As the week went on, I began to recognize how much wasted time there is in my day. I blamed it on other things, namely distraction. I can’t get into a groove of writing when I only have five minute blocks, when Nicholas is yelling “Mommy, Michael is getting near me!” and Michael’s reaching up and wreaking havoc by pulling on my arm and banging on the keyboard. What I really needed was time without the kids. But then Nicholas went to school, Michael went down for nap, and I was still playing catchup: blog reading, another crack at making Twitter a useful tool, and so on. After all, I didn’t have enough time to really get my brain in the game on that short story revision, and I didn’t even know where to begin working on the novel again. Besides, I have a book coming out in five weeks, and it’s almost Lent–shouldn’t I be working on promotion?
In the end, I completely flipped out. I need more uninterrupted time, I wailed to Christian. I’m not getting anything done!
That’s not strictly true, of course. I’m getting a lot done. But I have such a wide scattering of projects, from magazine to book promo to bulletin inserts and short fiction and long fiction and writing music. Not to mention the flute practice. The up side of having so many irons in the fire is that there’s always something to work on, and always some way to draw income. But the flip side is lack of focus. Momentum doesn’t get rolling very well when you’re jumping from one thing to the next.
Thursday I listened to Gennifer Albin speak about the writing process and her debut novel, Crewel. She wrote, edited, submitted and sold that sucker in less than a year. How? She left the house and wrote 25 hours every week.
Twenty. Five. Hours.
What do I do with twenty-five hours? Not that much!

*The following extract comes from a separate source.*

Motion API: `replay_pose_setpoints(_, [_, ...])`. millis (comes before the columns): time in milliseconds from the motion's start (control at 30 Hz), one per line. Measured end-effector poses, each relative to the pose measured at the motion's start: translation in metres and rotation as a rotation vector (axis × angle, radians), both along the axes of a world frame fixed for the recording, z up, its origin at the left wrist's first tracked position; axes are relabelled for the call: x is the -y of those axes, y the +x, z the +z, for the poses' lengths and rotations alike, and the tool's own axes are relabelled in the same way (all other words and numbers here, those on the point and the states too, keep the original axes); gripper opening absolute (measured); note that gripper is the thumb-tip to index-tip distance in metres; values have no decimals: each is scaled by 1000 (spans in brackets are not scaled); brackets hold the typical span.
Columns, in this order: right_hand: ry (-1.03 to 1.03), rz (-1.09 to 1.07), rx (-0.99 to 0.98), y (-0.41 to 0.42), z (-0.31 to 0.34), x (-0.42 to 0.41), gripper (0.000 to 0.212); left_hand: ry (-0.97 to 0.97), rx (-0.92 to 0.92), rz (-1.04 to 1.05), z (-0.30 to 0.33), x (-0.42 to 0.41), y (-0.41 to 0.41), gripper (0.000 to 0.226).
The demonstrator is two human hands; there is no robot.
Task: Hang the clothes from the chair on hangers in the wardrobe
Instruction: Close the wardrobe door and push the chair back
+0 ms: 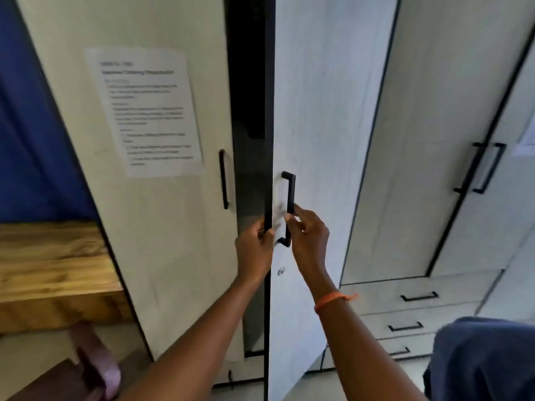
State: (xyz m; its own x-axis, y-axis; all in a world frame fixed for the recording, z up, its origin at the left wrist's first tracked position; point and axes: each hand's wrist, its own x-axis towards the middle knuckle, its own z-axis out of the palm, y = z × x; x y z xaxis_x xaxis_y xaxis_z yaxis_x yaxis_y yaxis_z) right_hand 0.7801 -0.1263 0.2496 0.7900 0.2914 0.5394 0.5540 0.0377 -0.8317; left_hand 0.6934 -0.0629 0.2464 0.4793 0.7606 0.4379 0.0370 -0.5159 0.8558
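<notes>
Standing across most of the view: wardrobe (324, 82), pale wood-grain w/ black trim. Right-hand door (312, 125) is ajar, its black edge toward the camera; dark gap (249, 82) shows between it and the left door (162, 227). Interior too dark to make out.

Further right of both hands: second pair of doors (434, 140) w/ twin black handles (483, 169), drawers (417, 296) below.

Well left of the fingers: blue curtain (34, 125), wooden ledge (55, 270) beneath it. Printed sheet (144, 111) stuck on left door, up and left of the hands; text blurred, unreadable.

Bottom right corner, below right forearm: blue-grey fabric (486, 363), item unclear. Bottom left: pinkish cloth (98, 363) over a dark brown surface, blurred; cannot tell what it lies on.

Left hand (254, 250): fingers curled round the black door edge, gripping it, just left of the handle.

Right hand (308, 235): fingers (292, 219) wrapped on lower part of black bar handle (290, 204), thumb toward the door face. Orange band (331, 301) on right wrist.

Keyhole (280, 271) sits just below, between the two wrists. Left door's handle (223, 179) is up and left of the left fingers, untouched.
</notes>
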Motion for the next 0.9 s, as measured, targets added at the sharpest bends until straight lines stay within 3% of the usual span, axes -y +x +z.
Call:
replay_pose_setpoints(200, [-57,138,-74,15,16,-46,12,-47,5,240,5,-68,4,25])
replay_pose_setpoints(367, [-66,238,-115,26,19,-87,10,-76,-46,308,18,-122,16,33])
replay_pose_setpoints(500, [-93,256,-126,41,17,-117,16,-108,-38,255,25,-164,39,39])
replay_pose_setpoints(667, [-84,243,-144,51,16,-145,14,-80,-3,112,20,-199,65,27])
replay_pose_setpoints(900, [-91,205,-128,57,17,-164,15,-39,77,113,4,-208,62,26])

Friday afternoon, I had a sitter. I resolved to go to church and work on a song text (these take me longer than anything else I write). But the weather was gorgeous…well, marginally warm, anyway. And I’ve been scolding myself for not taking the time to go out and meditate, be quiet and pray when I can.
I had two hours. Not enough time to get away from the city. So I went to the back of the park and walked five minutes down a trail to a little hollow with a wooden bridge, where a dozen robins were flitting around, drinking from the spaces between the ice. I sat for fifteen minutes, listening to the low gurgle of water beneath ice, watching the birds. Not long enough to completely quiet my mind, but enough to release the tension. And then I went on to church, sat down in front of the Tabernacle, and worked on that song text for twenty minutes.
And I made progress. As in several couplets finished. So I pulled out my NEO and the short story I was revising, and worked on it, too.
I accomplished more in that two hours than in any other two-hour block in the last several months–and I spent half an hour of it driving.
What an eye-opener! I realize now I’m staring at a yet another paradigm shift in my life. I don’t know what all the implications are. Since I sat down to write this post, I’ve had to change out the bread machine dough, help a little boy count to twenty-five, and put Michael down for a nap. This is reality; for the foreseeable future, distraction-free writing time is not in the cards. What I can control is the online part. And so I, too, am going to be seeking times to Power Down this week, along with Amy & co.
Care to to join in?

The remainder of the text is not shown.